Impact
The Dell WMI SysMan driver for Linux x86 concatenates firmware‐supplied enumeration strings into a fixed 512‑byte buffer using raw strcat() calls without a cumulative length check. Each source string is individually bounded, but the aggregate append operation ignores the remaining space, enabling a buffer overflow if the combined strings exceed the available buffer capacity. An attacker who can supply crafted enumeration data—such as via modified firmware—could trigger this overflow, potentially corrupting kernel memory and leading to a kernel crash, privilege escalation, or denial of service. The vulnerability is thus a kernel memory corruption flaw that directly affects system integrity and availability.
Affected Systems
All Linux kernels that include the Dell WMI SysMan module for the x86 architecture before the patch are affected.
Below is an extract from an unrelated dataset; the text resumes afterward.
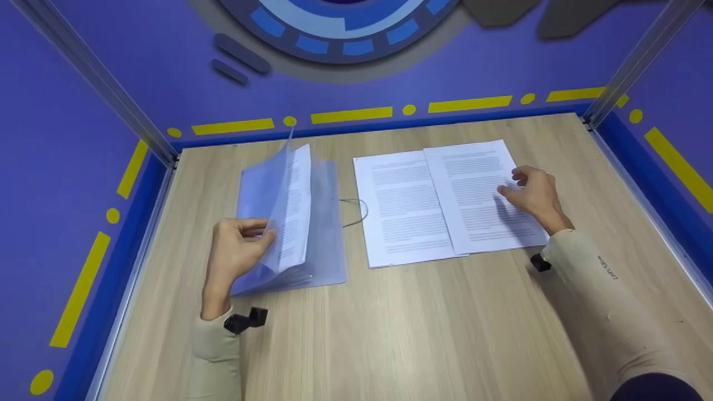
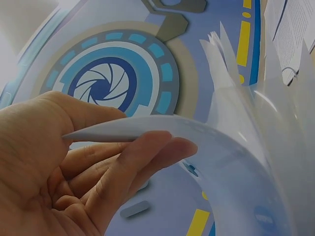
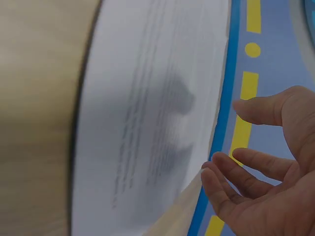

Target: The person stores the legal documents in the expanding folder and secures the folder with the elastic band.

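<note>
A translucent plastic folder (image 1: 328, 234) lies at the left of the table, its cover (image 1: 262, 184) lifted part way. My left hand (image 1: 237, 248) pinches the cover's left edge between thumb and fingers; the left wrist view shows the bent plastic sheet (image 2: 216, 132) in that grip. Printed pages (image 1: 295, 217) stand half raised inside the folder. To the right lie two printed papers, the left one (image 1: 409, 214) partly under the right one (image 1: 476, 195). My right hand (image 1: 536, 192) hovers over the right paper's right edge, thumb and fingers apart and holding nothing.
A thin cord loop (image 1: 365, 210) sticks out of the folder's right side, reaching the left paper. Blue-purple panels (image 1: 362, 89) with yellow marks wall the wooden table (image 1: 390, 328) at the back and both sides. Small black wrist mounts (image 1: 245, 321) sit on both sleeves.
</note>
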A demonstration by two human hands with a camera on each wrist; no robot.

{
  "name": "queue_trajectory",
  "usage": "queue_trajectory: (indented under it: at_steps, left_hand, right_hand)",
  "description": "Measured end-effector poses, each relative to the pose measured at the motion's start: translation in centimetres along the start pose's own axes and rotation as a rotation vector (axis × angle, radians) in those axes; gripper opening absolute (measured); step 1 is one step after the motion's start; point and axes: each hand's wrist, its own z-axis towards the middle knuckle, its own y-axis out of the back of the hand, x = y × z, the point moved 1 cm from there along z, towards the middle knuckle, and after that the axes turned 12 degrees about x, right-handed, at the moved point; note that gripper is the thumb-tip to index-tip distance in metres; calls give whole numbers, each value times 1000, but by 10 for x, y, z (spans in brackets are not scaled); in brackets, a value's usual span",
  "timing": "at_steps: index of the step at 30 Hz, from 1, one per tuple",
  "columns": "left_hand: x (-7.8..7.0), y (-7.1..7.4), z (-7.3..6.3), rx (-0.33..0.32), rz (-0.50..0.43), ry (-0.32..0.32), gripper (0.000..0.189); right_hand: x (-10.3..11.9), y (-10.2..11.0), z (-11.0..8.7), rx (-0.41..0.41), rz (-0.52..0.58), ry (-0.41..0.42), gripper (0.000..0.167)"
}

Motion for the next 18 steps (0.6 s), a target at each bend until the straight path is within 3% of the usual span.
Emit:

The CNA vendor list indicates that the vulnerability applies to Linux:Linux, meaning any distribution shipping the kernel with this module is vulnerable. The driver is an upstream component, so the issue is present in all kernel releases prior to the patch, regardless of vendor or distribution.
Risk and Exploitability
The CVSS score of 7.0 signifies a high severity, while the EPSS score of < 1% and the absence from the CISA KEV catalog suggest that exploitation activity is currently low. However, generating custom enumeration strings in firmware is feasible on systems with Dell hardware, and the lack of safety checks in the aggregation loop leaves the kernel at risk of overflow. Thus, the risk remains moderate to high for administrators managing affected Dell devices, as the flaw could allow privilege escalation or system destabilization. The primary attack vector is inferred to be delivery of malicious firmware enumeration data to the driver.